• _Task requirements_: Give the number of lines in the material below where the word "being" shows up, without anything else.

• _Provided information_:
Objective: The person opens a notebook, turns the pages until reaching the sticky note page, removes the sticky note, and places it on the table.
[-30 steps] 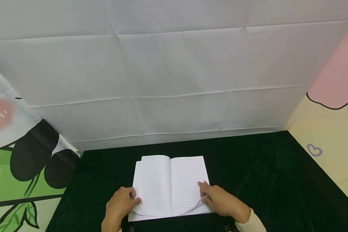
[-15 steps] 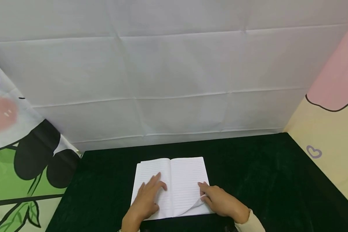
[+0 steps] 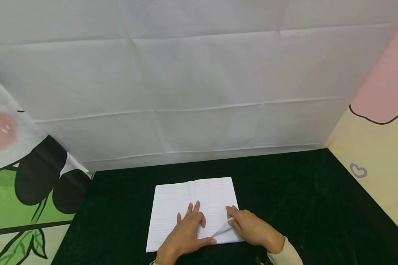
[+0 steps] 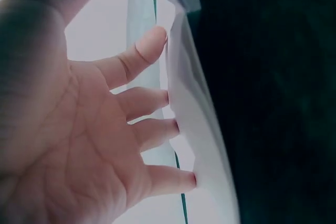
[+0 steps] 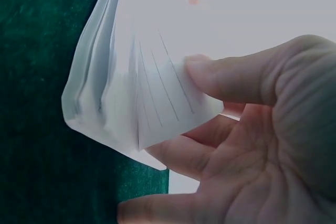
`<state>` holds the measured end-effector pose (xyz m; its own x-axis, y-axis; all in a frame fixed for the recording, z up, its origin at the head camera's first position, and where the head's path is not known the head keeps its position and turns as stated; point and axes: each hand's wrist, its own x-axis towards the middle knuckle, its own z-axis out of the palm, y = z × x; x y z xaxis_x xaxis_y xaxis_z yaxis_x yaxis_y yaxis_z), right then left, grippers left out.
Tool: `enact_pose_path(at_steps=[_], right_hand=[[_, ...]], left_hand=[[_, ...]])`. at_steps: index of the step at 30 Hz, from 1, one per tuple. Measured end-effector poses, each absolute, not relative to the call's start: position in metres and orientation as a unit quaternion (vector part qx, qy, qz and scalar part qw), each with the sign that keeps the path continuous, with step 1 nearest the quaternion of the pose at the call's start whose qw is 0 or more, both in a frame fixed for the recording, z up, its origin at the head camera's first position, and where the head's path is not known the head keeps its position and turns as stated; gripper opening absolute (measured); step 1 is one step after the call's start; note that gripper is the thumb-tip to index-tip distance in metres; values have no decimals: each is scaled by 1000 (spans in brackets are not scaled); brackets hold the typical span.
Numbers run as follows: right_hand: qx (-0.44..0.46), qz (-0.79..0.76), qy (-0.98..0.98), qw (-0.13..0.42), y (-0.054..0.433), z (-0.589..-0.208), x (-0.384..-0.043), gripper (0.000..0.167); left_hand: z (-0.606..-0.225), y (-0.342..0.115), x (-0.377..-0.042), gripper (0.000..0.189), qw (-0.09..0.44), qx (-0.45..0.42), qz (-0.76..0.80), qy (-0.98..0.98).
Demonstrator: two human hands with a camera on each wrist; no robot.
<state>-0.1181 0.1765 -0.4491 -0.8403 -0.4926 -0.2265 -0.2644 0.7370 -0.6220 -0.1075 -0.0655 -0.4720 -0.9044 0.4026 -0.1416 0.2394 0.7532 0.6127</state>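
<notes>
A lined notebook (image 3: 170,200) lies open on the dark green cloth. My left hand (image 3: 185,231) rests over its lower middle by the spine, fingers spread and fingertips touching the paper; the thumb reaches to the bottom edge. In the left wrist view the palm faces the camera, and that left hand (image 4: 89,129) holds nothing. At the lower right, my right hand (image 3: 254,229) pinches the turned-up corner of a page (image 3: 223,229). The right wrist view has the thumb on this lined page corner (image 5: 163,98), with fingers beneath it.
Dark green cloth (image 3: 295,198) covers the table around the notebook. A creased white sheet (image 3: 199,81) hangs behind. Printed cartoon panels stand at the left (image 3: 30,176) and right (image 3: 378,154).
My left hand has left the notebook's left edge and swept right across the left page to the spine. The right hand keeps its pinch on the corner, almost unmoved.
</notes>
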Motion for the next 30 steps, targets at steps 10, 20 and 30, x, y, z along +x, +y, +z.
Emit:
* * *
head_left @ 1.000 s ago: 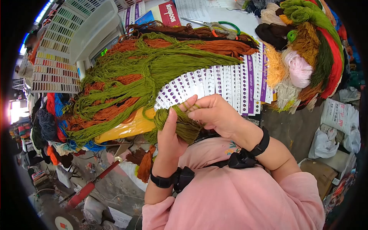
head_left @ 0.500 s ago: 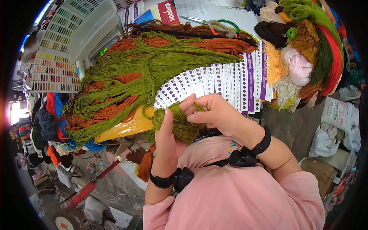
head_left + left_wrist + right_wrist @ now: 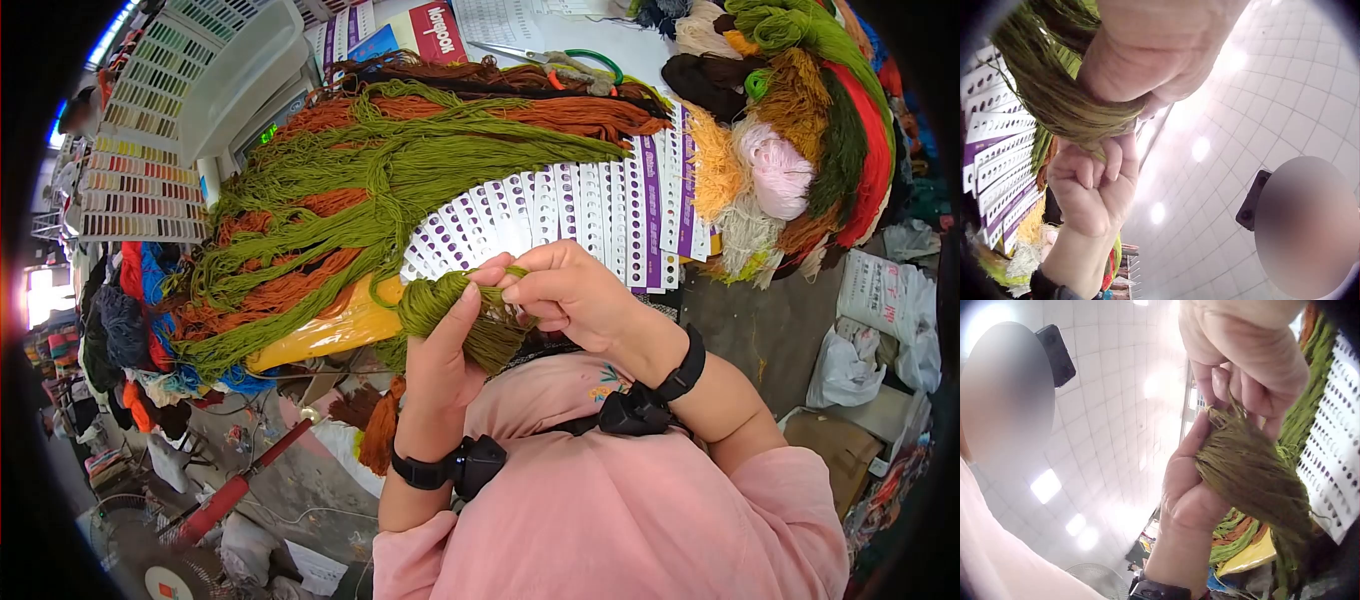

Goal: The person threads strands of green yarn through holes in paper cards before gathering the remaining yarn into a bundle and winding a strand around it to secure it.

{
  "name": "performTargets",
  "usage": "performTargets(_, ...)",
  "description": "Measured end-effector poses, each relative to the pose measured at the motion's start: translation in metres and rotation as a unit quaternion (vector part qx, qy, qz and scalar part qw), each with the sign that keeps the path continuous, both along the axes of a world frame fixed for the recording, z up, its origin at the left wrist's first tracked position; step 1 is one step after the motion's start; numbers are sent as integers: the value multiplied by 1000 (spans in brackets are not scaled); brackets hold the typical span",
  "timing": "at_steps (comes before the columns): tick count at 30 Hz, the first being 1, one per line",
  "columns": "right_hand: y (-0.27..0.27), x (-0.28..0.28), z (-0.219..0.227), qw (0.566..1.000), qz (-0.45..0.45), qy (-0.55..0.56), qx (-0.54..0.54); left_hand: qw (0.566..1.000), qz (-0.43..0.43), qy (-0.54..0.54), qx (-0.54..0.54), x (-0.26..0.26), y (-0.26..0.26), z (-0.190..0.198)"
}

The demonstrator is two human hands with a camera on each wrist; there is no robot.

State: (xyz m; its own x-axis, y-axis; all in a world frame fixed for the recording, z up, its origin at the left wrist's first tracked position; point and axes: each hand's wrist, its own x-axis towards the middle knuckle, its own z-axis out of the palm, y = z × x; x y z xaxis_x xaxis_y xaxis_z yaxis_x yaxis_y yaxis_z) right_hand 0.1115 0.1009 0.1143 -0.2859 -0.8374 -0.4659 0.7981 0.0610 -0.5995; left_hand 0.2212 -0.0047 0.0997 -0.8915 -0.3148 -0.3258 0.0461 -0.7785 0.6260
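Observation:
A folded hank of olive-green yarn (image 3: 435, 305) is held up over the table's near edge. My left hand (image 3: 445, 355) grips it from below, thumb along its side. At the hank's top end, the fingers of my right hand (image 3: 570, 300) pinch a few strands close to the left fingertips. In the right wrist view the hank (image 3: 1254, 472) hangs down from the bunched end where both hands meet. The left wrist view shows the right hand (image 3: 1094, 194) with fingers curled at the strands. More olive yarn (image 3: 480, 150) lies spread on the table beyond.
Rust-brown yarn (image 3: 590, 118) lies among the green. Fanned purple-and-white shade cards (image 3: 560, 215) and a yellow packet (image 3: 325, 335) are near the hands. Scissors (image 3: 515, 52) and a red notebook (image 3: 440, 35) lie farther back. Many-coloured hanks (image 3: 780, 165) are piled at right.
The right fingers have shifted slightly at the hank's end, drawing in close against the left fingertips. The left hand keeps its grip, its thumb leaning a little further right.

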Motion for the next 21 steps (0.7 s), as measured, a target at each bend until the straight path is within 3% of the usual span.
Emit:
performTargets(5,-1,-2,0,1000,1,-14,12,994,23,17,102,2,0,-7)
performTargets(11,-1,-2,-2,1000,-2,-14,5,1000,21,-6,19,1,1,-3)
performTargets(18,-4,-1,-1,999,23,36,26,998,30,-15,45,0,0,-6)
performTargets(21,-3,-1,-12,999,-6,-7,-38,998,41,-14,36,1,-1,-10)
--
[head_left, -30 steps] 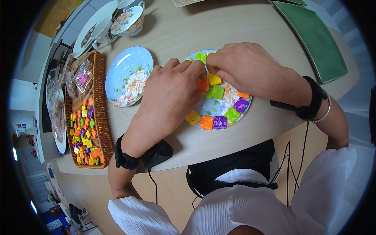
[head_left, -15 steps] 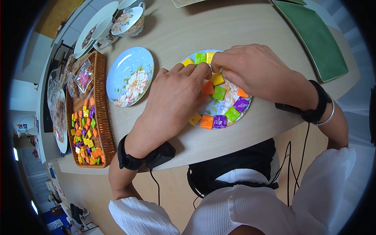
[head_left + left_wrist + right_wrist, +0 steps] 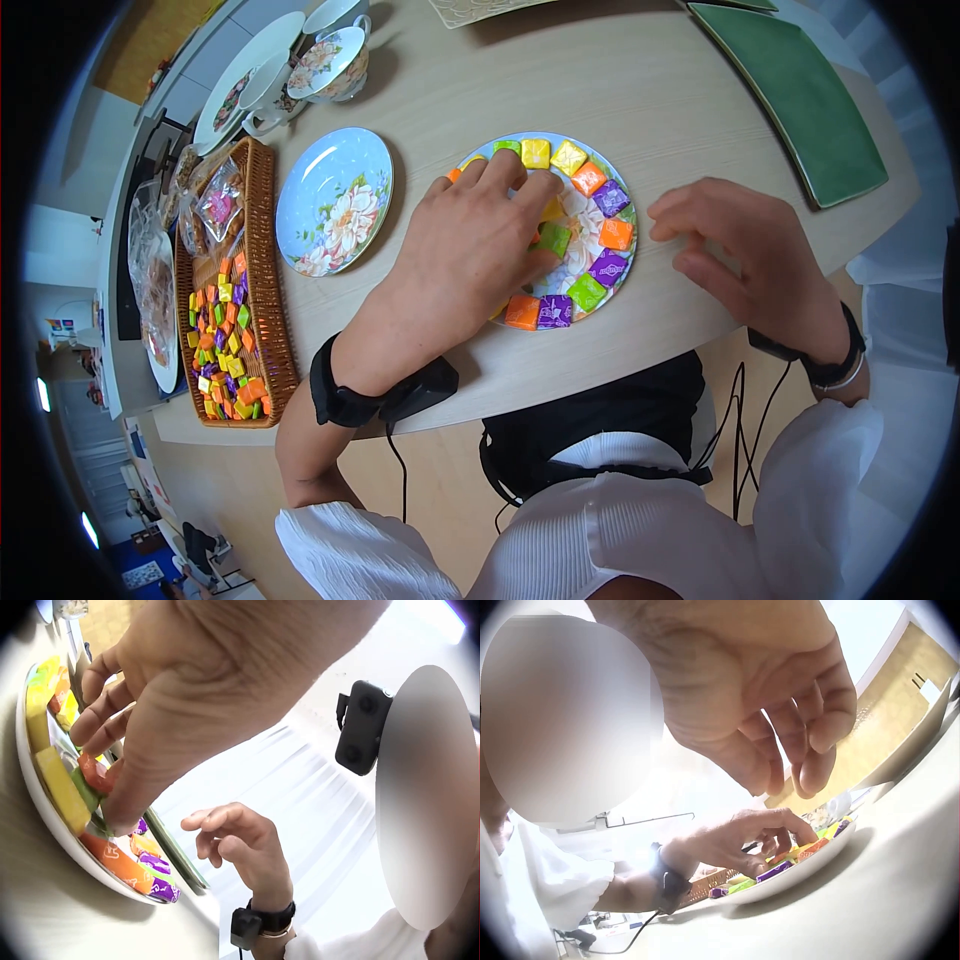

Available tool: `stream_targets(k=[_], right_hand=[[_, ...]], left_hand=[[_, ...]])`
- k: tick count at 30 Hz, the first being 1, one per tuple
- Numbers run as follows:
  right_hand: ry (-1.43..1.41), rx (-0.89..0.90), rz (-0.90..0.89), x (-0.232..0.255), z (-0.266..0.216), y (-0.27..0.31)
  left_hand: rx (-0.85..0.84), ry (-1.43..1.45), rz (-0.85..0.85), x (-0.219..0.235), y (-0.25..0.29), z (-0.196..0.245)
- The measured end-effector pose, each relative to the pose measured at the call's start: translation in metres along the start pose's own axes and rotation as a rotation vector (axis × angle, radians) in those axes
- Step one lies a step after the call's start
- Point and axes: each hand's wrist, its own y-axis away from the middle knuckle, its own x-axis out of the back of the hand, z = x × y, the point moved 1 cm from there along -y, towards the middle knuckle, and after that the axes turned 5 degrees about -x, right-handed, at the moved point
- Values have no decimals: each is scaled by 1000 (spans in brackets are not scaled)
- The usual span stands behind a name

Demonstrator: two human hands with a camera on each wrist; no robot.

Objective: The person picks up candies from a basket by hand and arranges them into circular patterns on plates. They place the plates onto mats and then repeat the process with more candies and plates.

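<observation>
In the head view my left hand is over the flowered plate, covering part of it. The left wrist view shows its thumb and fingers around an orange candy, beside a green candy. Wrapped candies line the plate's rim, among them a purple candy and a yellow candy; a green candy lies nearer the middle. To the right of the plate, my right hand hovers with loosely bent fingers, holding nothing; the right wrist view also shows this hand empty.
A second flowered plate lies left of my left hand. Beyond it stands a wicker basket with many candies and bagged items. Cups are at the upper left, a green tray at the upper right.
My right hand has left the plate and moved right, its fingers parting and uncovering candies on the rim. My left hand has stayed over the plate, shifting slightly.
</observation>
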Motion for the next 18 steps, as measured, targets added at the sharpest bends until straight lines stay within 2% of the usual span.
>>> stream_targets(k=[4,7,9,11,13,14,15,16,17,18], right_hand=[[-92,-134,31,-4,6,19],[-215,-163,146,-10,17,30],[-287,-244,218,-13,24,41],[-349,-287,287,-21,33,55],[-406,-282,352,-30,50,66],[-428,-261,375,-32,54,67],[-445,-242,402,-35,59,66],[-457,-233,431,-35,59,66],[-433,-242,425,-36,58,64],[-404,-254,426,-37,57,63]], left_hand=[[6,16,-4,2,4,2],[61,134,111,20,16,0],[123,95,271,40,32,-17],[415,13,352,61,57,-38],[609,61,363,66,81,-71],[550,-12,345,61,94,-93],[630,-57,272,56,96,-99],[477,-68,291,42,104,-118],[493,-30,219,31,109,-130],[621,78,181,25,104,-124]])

• _Answer to the exercise_: 2